- _EXERCISE AIM_
For the listing below, return the line containing "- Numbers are", the line containing "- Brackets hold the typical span", and all lines in between, exactly as written and nothing else.

- _RECORDED INFORMATION_
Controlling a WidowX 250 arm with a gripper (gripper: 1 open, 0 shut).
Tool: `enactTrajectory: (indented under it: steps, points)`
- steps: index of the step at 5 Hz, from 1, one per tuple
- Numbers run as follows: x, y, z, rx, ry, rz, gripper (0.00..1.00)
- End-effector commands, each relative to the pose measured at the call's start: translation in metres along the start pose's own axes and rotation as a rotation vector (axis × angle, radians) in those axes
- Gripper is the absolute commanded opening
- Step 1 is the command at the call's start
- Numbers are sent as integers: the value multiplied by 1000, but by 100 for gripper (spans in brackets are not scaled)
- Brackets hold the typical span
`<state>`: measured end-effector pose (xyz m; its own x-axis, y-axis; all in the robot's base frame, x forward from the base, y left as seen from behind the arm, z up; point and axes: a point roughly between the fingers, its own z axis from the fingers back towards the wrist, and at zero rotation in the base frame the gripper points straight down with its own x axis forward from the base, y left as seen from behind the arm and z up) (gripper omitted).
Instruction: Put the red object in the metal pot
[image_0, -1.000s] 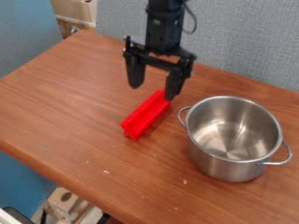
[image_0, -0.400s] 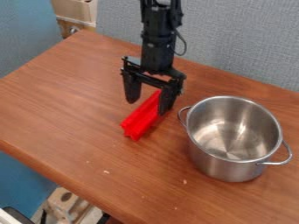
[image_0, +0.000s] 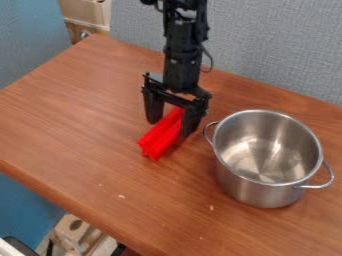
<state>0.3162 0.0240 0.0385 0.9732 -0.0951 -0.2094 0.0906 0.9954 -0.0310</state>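
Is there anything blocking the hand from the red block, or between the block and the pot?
Nothing visible. The open hand hangs right over the far end of the red block, with no object between them. The metal pot stands just beside the block on the wooden table, and its inside looks empty.

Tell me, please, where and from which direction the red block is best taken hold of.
Grip the red block across its narrow width, on the two long sides, coming from above. It lies flat on the table beside the metal pot, so the top is free. The open gripper already straddles its upper end.
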Motion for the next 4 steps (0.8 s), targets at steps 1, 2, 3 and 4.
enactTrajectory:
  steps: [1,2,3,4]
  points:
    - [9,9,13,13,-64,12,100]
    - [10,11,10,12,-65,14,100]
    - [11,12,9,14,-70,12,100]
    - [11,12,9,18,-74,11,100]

- _ANSWER_
- Numbers are sent as integers: the value multiplied by 1000, but by 100 for gripper (spans in brackets are not scaled)
- Brackets hold the typical span

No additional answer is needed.